Ministério identifica 32 sites de IA que alteram fotos para gerar nudez; lista é enviada à PF

O Ministério da Justiça identificou 32 sites que oferecem ferramentas de inteligência artificial para criar imagens falsas de nudez a partir de fotografias e encaminhou a relação à PF (Polícia Federal) e à ANPD (Agência Nacional de Proteção de Dados) para eventuais providências.
As medidas constam de uma nota técnica da Secretaria Nacional de Direitos Digitais à qual a reportagem teve acesso. O documento, assinado nesta segunda-feira (13), deve ser publicado oficialmente nesta terça-feira (14).
Segundo o ministério, o levantamento teve como foco serviços de “nudificação” por inteligência artificial disponíveis diretamente na web, acessíveis por navegadores de internet.
A pasta afirma que essas ferramentas representam um desafio maior para a fiscalização do que aplicativos para celulares, porque dispensam instalação, muitas vezes não exigem cadastro ou verificação de idade e, por isso, podem ser acessadas com facilidade.
Também diz que parte dos serviços permite o processamento gratuito de uma ou duas imagens para atrair usuários antes da cobrança por assinaturas.
A relação dos 32 sites não acompanha a versão pública da nota técnica, sob o argumento de que a divulgação dos endereços eletrônicos poderia facilitar o acesso a ferramentas capazes de violar direitos da personalidade, como intimidade, honra, imagem e dignidade das vítimas.
Ao final da análise, a secretaria recomenda o envio do levantamento à Diretoria de Combate a Crimes Cibernéticos da Polícia Federal, à Diretoria de Operações Integradas e Inteligência da Secretaria Nacional de Segurança Pública e à ANPD para análise da eventual ocorrência de ilícitos penais e adoção das medidas cabíveis.
O documento sustenta que ferramentas de “deepnude” podem potencializar crimes de violência psicológica contra mulheres ao facilitar a criação e a disseminação de imagens íntimas falsas.
Ele ainda cita o julgamento recente do STF (Supremo Tribunal Federal) sobre a responsabilização das plataformas e decretos editados pelo governo que estabelecem regras para o enfrentamento da violência contra mulheres no ambiente digital.

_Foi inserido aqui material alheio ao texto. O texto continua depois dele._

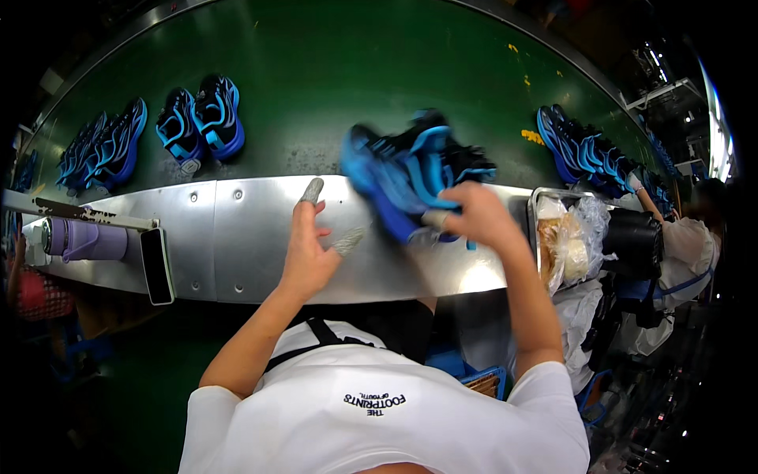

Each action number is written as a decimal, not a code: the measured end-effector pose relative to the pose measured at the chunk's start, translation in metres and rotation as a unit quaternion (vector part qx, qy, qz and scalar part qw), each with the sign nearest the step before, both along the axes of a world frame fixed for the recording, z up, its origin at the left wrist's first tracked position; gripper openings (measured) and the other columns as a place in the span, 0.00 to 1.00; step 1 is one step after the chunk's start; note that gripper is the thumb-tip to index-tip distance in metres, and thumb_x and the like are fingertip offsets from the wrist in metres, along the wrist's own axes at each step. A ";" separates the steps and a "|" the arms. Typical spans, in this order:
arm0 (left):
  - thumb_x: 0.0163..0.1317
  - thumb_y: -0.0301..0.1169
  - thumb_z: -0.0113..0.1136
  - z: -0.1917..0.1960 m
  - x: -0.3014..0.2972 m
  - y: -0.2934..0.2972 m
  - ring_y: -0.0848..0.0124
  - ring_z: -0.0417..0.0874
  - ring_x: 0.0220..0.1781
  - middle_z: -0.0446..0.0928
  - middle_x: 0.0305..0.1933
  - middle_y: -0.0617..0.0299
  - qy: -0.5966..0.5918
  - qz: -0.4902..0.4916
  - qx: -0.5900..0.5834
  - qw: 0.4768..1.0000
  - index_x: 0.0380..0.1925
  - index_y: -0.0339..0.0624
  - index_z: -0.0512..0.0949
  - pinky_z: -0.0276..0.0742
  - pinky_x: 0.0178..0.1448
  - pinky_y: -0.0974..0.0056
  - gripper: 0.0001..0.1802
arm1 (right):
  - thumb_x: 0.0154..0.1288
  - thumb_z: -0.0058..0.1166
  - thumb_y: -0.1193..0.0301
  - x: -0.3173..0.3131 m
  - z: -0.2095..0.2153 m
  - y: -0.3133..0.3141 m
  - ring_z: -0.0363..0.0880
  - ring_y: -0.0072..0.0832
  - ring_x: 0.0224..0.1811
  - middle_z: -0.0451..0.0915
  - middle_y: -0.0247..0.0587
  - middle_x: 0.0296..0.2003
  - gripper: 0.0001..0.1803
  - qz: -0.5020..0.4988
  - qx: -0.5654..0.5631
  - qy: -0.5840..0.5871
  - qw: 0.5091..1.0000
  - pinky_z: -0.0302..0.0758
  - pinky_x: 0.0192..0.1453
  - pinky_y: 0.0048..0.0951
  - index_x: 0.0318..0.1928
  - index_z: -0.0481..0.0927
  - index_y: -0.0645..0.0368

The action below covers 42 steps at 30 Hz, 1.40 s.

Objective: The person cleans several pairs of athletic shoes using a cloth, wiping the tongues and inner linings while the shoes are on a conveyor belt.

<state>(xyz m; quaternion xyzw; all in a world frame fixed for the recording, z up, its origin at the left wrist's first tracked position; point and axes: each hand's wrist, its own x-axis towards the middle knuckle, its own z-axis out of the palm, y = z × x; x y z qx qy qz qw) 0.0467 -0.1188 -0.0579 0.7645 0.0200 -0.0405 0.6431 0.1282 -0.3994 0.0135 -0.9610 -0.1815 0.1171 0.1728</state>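
Right grip (480, 215) pinched around blurred blue-black shoes (379, 170) | left grip (309, 257) loosely spread, empty | step: apparently handling shoes over bench (257, 245) | next: likely calls for steadying

This is a factory workshop, evidently a shoe production line. A long green surface (316, 71), edged by a riveted metal ledge (260, 245), carries shoes of the same blue-and-black kind: 1 pair (221, 118) left of centre, more shoes (118, 150) beyond it, and a tight row (564, 146) on the right. Another such shoe bundle (375, 170), blurred, is in the person's right hand (454, 213). The left hand (316, 241) wears pale fingertip covers (313, 190) on 2 digits. At the right, a co-worker (685, 245) in a pale top reaches to the row, at the same surface.
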 end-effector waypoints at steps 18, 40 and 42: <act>0.57 0.16 0.53 0.103 -0.037 0.038 0.57 0.71 0.69 0.72 0.65 0.50 -0.243 -0.023 0.238 0.940 0.57 0.35 0.76 0.64 0.72 0.61 0.25 | 0.79 0.39 0.63 -0.104 0.011 0.051 0.59 0.15 0.25 0.73 0.33 0.27 0.23 -0.085 0.777 0.280 0.557 0.60 0.26 0.16 0.64 0.71 0.66; 0.42 0.13 0.57 0.072 -0.058 -0.053 0.50 0.74 0.57 0.70 0.62 0.50 -0.340 -0.145 0.117 0.922 0.46 0.35 0.81 0.75 0.57 0.57 0.26 | 0.79 0.42 0.57 -0.117 0.006 0.082 0.65 0.14 0.23 0.69 0.26 0.22 0.24 -0.215 0.846 0.285 0.396 0.64 0.28 0.16 0.61 0.75 0.62; 0.42 0.13 0.57 0.070 -0.061 -0.049 0.50 0.74 0.57 0.71 0.62 0.49 -0.314 -0.147 0.110 0.931 0.45 0.35 0.81 0.75 0.57 0.57 0.25 | 0.79 0.43 0.57 -0.116 0.004 0.074 0.65 0.14 0.24 0.68 0.26 0.23 0.24 -0.211 0.779 0.247 0.537 0.64 0.29 0.16 0.61 0.74 0.64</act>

O levantamento complementa uma nota técnica anterior voltada a aplicativos de “deepnude” e amplia o foco para ferramentas oferecidas diretamente na web aberta. Segundo o governo Lula (PT), o objetivo é mapear a exposição do público brasileiro a esses serviços e subsidiar a atuação dos órgãos competentes.
O uso de inteligência artificial para produzir imagens íntimas falsas tem se tornado mais frequente nos últimos anos.

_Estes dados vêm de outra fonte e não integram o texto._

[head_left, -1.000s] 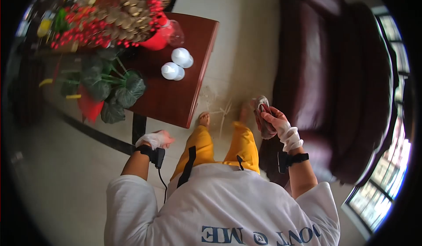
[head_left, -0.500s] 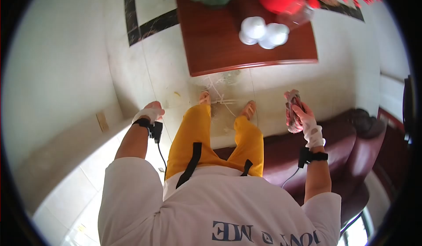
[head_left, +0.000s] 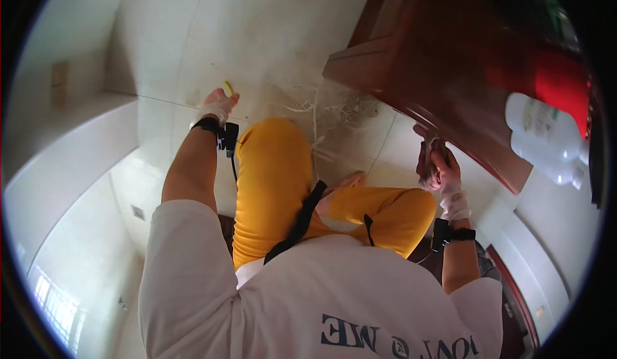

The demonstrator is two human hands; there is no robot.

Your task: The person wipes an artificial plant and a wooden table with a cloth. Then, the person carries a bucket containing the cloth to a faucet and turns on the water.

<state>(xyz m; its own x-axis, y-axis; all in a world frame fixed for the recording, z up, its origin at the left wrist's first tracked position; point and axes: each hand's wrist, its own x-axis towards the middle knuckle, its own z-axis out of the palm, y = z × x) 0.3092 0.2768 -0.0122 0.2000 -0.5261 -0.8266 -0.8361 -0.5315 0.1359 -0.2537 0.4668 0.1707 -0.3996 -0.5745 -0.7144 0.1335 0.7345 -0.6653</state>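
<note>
My left hand (head_left: 219,104), in a pale wrist covering, is low over the floor at the left. A small curved yellow strip (head_left: 229,88) shows between its thumb and fingers, which look pinched on it. At the right, my right hand (head_left: 448,169) grips a crumpled, dark reddish-grey cloth (head_left: 427,160) beside the edge of the wooden table (head_left: 437,96). Thin pale scraps (head_left: 350,107) are scattered on the floor between the hands, near the table's corner.
Two white plastic bottles (head_left: 546,124) and a red object (head_left: 562,86) are on the table at the right. My bent knees, in yellow trousers (head_left: 273,166), are between my arms. A low white ledge (head_left: 77,134) runs along the left.
The view has turned and dropped closer to the floor, and my knees are now bent. My left hand has reached the yellow strip. The cloth remains in my right hand, now near the table edge.
</note>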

A Folha mostrou casos de estudantes que utilizaram ferramentas desse tipo para criar montagens de nudez de colegas em escolas e universidades, além de episódios em que mulheres tiveram imagens manipuladas e disseminadas sem consentimento, fenômeno apontado por especialistas como uma forma de violência de gênero potencializada pela IA.
O Código Penal diz ser crime produzir e divulgar montagens e imagens manipuladas para terem cunho sexual. A pena para esse delito pode variar de seis meses a um ano de prisão, além de multa.

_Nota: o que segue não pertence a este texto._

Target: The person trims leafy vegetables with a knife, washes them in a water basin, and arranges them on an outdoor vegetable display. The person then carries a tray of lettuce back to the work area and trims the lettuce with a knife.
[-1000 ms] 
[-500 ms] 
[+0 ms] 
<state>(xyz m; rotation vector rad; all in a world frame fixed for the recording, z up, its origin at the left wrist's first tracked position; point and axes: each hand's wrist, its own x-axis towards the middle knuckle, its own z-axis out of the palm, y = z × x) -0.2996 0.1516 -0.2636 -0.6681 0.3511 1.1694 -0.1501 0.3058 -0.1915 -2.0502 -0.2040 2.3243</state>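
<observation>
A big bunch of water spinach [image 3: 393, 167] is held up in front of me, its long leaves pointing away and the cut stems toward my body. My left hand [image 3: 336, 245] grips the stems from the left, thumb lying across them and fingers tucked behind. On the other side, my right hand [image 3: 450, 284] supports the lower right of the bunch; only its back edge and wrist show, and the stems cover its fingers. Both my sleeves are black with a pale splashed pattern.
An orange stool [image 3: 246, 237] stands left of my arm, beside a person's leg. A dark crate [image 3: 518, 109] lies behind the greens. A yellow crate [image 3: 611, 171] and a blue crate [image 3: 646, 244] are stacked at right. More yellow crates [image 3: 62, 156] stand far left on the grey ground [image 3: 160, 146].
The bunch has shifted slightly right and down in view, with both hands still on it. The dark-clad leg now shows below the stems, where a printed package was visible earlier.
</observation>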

Já se as imagens envolvem menores de 18 anos, há também um artigo no Estatuto da Criança e do Adolescente que prevê punição para quem “simular a participação de menores de idade em cena de sexo explícito ou pornográfica por meio de adulteração, montagem ou modificação de fotografia, vídeo ou qualquer outra forma de representação visual”.
A pena nesses casos varia de um a três anos de prisão, além de multa. A pena é aplicada para quem comercializa, distribui ou divulga por qualquer meio esse tipo de imagem.
O Projeto de Lei 3.821/24, aprovado pela Câmara dos Deputados em fevereiro, busca aumentar a pena para quem manipula, produz ou divulga conteúdo de nudez ou ato sexual falso gerado por inteligência artificial ou por outros meios tecnológicos.
Se o texto virar lei, o crime pode ser punido com reclusão de dois a seis anos e multa. A mudança prevê um aumento da pena se a vítima for mulher, criança, adolescente, pessoa idosa ou com deficiência, e em casos de disseminação em massa em redes sociais ou plataformas digitais do conteúdo manipulado.
Um texto de teor similar voltado à proteção de crianças e adolescentes foi aprovado pelo Senado neste mês e aguarda sanção presidencial.